■ WORK ORDER ■
Please copy every line of the data in which the string "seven" appears.

■ PROVIDED MATERIAL ■
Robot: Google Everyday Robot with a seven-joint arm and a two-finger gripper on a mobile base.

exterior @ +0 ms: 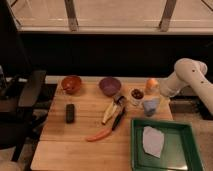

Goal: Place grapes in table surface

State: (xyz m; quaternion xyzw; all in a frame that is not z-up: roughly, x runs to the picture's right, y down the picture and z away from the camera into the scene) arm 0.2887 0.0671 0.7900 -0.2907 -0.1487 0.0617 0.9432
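I see the grapes at the back right of the bench, beside the purple bowl. My end effector is just right of them; can't tell whether it's spread or pinching. Likely light, soft, bruisable; I'd cradle the cluster's middle gently.

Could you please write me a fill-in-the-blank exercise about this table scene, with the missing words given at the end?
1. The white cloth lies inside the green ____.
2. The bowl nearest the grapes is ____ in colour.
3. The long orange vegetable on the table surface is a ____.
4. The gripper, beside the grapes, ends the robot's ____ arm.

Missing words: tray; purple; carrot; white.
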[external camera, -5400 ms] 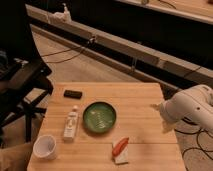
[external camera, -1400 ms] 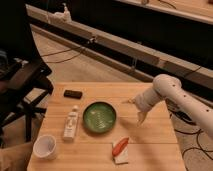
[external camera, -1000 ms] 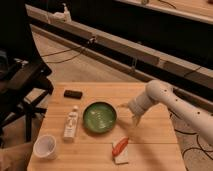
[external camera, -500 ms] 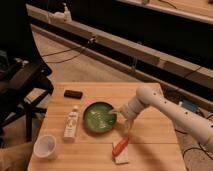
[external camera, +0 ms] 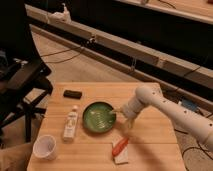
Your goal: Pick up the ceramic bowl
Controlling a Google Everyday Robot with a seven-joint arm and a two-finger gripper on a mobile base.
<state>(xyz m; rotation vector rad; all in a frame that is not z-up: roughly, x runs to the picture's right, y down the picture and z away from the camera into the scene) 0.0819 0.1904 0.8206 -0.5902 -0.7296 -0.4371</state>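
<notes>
- Green and glossy, the ceramic bowl (external camera: 99, 116) is shallow and round, with pale streaks inside and a darker rim.
- It stands upright near the middle of the wooden table (external camera: 150, 145), between a white bottle (external camera: 71, 124) lying at its left and the white arm at its right.
- The gripper (external camera: 122, 118) is at the bowl's right rim, its two fingers spread apart and holding nothing.
- A white cup (external camera: 45, 147) stands at the near left corner, well apart from the bowl.
</notes>
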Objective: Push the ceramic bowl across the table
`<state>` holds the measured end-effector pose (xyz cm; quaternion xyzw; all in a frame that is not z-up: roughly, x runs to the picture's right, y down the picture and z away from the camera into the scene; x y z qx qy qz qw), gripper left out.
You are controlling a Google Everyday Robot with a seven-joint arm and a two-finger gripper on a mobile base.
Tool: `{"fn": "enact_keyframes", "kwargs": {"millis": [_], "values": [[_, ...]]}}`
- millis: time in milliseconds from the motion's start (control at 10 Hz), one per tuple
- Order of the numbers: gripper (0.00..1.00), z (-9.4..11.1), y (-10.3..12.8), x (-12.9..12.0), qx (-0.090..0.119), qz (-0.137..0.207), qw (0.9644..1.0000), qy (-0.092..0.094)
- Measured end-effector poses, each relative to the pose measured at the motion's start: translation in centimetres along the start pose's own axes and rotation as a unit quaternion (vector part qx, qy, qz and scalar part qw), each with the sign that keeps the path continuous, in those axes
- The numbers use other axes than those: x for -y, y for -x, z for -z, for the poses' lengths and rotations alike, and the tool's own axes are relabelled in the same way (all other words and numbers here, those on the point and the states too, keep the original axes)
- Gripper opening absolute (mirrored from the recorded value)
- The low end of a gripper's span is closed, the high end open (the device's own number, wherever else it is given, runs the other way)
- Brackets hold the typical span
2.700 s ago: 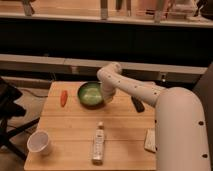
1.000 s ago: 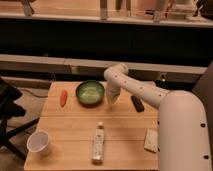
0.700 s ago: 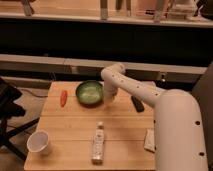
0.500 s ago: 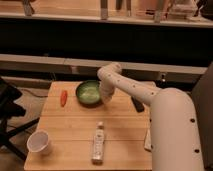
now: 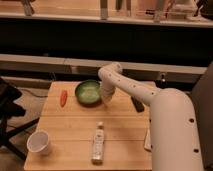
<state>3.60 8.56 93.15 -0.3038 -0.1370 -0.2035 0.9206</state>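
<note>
A dim room with dark shelving runs behind one light wooden slatted table (image 5: 70, 131). One ceramic bowl (image 5: 88, 92), green and glossy, sits near the table's far edge, about midway along it. One white robot arm (image 5: 131, 86) reaches in from the right, and its gripper (image 5: 106, 98) hangs just beside the bowl's right rim, possibly touching it; I cannot tell how the fingers stand. One red-orange object (image 5: 63, 97) lies left of the bowl. One white paper cup (image 5: 39, 142) stands at the near left corner, and one bottle (image 5: 98, 144) lies near the front edge.
</note>
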Motion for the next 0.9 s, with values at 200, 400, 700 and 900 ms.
{"fn": "enact_keyframes", "kwargs": {"millis": [200,400,700,900], "values": [[0.00,-0.1,-0.2,-0.1,0.002,0.003,1.0000,0.000],[0.00,-0.3,0.1,0.6,0.003,0.007,1.0000,-0.001],[0.00,-0.5,2.2,2.0,0.004,0.026,0.9997,0.003],[0.00,-0.5,2.5,2.3,0.005,0.032,0.9995,0.001]]}}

■ SOLUTION FOR THIS TASK ■
Robot: Google Everyday Robot with a seven-joint arm and a two-finger gripper on a mobile base.
Controlling a Google Everyday Robot with a seven-joint arm and a two-finger gripper on a mobile base.
You are controlling a Google Everyday Robot with a seven-joint arm and a two-finger gripper on a mobile base.

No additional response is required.